Unified Analysis and Nowcasting through a 3D Rapidly Updating Analysis (RUA)

This presentation will describe a prototype Rapidly Updating Analysis (RUA) nowcasting system that is running in real-time at ESRL GSD and has the potential to unify NOAA real-time mesoscale analysis (RTMA) and nowcasting capabilities into a single system to meet user needs for situational awareness and verification.  The system will be built upon and extend the current RTMA analysis to three dimensions, assimilate in-situ and remote observations (including radar and satellite) from a variety of platforms with a high-resolution very-short-range model background, and synthesize the output to produce new 3-D analysis products with a short latency and rapid updates.   Key 2D nowcasting fields that are intrinsically a function of 3D space (PBL height, precipitable water, ceiling) would be diagnosed from the 3-D RUA fields, giving physical consistency with a high percentage of information content through a very accurate high-resolution model background.  Extending the operational RTMA to three dimensions allows for the creation of highly useful nowcasting products, including full-column representation of standard meteorological fields such as temperature, water vapor, and wind, as well as hydrometeors (i.e., clouds, precipitation of all forms), and eventually aerosols.  The RUA will also include 2-D land-surface diagnostics (e.g., soil moisture, snow state from multi-level land-surface fields), and convective (e.g., hail size, supercell rotation tracks) fields, developed through collaboration with the National Water Center (NWC) and National Severe Storms Laboratory (NSSL), respectively. The RUA will also improve analysis fields for the NOAA National Blend of Models (NBM) project and add a 3-dimensional perspective including cloud-hydrometeor fields, and could allow merging in of the NCEP/SPC Hourly Mesoscale Analysis and also provide an initial set of fields for a unified NOAA nowcast system.  The are many potential applications for RUA products across numerous sectors (aviation, renewable energy, surface transportation, etc.)

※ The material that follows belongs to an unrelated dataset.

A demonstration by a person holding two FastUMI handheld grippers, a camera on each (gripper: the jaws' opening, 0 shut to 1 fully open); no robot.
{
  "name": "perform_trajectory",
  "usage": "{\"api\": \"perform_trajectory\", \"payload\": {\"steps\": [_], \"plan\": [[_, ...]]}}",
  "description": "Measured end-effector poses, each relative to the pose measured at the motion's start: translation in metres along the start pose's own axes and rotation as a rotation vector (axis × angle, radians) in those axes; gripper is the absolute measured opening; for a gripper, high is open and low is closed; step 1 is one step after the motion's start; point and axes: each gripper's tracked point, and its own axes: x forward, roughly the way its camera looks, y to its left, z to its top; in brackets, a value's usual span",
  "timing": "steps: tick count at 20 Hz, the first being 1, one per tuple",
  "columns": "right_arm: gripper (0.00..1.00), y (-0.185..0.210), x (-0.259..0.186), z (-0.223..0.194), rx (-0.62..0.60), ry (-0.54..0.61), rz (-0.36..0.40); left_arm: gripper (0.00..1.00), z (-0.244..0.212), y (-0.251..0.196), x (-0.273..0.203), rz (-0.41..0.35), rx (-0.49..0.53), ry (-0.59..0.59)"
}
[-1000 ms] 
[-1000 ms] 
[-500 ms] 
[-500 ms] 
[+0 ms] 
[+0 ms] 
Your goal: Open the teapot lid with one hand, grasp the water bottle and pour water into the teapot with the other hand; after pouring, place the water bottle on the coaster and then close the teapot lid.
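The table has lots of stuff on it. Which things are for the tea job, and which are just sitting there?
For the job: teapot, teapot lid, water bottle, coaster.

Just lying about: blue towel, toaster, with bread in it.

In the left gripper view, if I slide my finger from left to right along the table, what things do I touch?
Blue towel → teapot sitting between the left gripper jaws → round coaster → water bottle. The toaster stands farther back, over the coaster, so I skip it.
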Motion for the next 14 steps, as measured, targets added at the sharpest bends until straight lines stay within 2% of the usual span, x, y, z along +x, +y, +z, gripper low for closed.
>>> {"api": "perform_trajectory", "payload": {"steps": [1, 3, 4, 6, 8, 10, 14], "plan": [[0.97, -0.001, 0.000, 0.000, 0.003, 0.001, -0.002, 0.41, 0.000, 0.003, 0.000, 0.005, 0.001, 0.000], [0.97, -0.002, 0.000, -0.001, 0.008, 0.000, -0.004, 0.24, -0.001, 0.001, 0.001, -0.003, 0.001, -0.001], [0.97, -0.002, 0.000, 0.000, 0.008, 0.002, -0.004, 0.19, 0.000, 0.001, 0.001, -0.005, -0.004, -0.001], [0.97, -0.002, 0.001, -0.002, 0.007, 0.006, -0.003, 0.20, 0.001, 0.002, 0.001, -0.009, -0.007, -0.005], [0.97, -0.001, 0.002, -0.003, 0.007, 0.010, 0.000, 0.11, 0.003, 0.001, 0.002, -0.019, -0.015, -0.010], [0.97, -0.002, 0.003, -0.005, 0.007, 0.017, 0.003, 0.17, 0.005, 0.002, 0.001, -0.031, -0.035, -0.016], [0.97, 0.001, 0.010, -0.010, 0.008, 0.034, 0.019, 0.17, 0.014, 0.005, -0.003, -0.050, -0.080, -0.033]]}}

The RUA is designed for a 10-min latency, quickly available. An initial prototype RUA has already been developed at NOAA/ESRL and is running at 1-h frequency using a 1-h HRRR forecast background field and is available 60-75 min after the hour.  The RUA analysis differs from an analysis used to initialize a model (such as the HRRR) by fitting the observations more closely (after careful observation quality control).  This close fit applies to both in situ observations (especially surface observations), but also remotely sensed observations, such as radar data and satellite-derived cloud information.  While highly desirable for RTMA/RUA applications, this close fit to observations has the potential to degrade model forecasts.  As examples, specification of complete 3D hydrometeor fields from radar data can result in excessive short-range precipitation, leading to a high bias in the soil moisture and related problems.  Similarly, full specification of saturated clouds throughout the atmosphere, can lead to a high relative humidity bias.  Because the RUA uses a cycled model background, it benefits from the ability of the model to propagate information from observation-rich regions to observation-sparse regions.  An example of this benefit is the analysis of precipitation hydrometeor fields (from the background) in regions that do not have radar reflectivity coverage.  

Planned work is to move the RUA to a 15-min update interval sand increase the update frequency of the underlying HRRR-system, as well as improving the horizontal resolution, and adding  more observations to the assimilation.  Further work will focus on improving the error covariance information, adding more output fields, and examining nowcast capabilities using the RUA fields as initial conditions.  With these enhancements, the RUA has the potential to unify many existing NOAA systems and provide highly accurate, consistent 3D guidance for users in many sectors, including short-range forecasting, aviation, severe-weather, and hydrology.  At the conference, an overview of the system and update on ongoing work will be presented.